Why does my simple while loop printf 2x?

J

James Kuyper

Since /dev/zero is clearly erroneous input, wouldn't it have been better if
it did report an error, instead of just accepting any old garbage?

It did - the only thing that makes /dev/zero invalid input for grep is
the fact that it requires (infinitely) more memory to store the first
line, than grep has available to it - and that's precisely the error
condition that grep reported, and I strongly suspect that it reported
that error condition shortly after finding out that it needed more space
than was available.

What validity test would you suggest that grep use? An arbitrary upper
line length of 1024 characters, rendering grep useless for someone who
needs to extract relevant lines from a file that contains some lines
longer than 1024 characters? Why impose a limit that doesn't need to be
imposed?

....
Suppose the application in question does need to store entire lines at some
point.

No one has ever advocated using character-at-a-time processing when
entire lines are needed, only when they are not needed (as is the case
for this thread).
Then the problems need to be solved (unless you suggest that no
program should *ever* use line-buffered input). Once they are solved, why
not use the same solution when reading Y or N?

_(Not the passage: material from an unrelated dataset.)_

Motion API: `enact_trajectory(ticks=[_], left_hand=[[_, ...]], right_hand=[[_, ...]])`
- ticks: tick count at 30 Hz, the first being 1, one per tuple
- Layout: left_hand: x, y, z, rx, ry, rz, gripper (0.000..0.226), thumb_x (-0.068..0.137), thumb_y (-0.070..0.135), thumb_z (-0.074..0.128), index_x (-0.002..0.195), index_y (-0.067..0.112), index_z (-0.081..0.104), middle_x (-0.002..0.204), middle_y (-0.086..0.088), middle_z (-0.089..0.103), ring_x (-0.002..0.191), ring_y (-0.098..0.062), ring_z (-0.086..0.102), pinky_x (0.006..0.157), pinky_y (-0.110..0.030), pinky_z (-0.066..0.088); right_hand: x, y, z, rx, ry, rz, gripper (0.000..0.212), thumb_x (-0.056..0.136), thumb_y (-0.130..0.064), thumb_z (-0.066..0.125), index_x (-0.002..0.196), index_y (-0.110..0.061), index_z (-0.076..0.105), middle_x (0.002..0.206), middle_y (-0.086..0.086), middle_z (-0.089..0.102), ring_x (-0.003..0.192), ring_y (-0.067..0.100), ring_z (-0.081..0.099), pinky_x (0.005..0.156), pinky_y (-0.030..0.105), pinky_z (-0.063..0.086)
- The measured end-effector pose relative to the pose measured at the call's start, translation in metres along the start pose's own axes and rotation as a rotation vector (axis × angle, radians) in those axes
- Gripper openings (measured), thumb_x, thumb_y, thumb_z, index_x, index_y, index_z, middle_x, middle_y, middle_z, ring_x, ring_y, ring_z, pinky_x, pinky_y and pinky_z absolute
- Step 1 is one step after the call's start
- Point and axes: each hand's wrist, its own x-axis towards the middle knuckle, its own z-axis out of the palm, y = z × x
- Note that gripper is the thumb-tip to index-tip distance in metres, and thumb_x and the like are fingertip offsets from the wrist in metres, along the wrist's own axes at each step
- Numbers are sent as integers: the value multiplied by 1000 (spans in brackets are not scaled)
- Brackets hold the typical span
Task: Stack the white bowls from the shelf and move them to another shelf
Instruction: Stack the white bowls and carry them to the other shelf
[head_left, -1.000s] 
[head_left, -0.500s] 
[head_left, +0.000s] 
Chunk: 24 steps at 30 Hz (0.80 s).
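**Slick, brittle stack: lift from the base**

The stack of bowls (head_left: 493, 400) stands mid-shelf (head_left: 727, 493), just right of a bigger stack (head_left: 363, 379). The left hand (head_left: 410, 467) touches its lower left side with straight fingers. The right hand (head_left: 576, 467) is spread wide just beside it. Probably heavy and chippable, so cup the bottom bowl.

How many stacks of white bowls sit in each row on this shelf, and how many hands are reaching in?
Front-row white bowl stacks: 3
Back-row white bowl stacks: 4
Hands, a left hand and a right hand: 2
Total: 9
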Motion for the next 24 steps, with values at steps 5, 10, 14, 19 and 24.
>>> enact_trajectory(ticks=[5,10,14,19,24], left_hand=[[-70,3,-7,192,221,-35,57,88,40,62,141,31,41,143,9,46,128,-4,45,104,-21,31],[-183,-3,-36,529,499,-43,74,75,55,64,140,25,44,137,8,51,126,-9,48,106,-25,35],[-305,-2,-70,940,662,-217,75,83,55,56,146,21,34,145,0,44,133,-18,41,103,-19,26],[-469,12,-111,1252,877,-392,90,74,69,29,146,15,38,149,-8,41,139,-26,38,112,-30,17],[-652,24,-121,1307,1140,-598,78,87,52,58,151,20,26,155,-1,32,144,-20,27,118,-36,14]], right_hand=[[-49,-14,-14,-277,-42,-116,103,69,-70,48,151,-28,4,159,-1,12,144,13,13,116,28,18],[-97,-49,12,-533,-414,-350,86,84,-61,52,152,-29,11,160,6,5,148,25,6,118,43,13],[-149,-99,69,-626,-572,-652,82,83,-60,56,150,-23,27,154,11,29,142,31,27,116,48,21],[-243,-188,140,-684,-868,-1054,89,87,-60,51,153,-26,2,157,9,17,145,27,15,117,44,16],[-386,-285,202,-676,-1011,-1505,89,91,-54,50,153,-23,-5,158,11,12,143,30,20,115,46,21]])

For the same reason you don't add a full text editor to a program just
because it needs a line of input from the user. Or are you in the habit
of doing that? Just because you already have the text editor code
already written is no reason for inserting it into a program that
doesn't need it.
 
K

Keith Thompson

BartC said:
Since /dev/zero is clearly erroneous input, wouldn't it have been better if
it did report an error, instead of just accepting any old garbage?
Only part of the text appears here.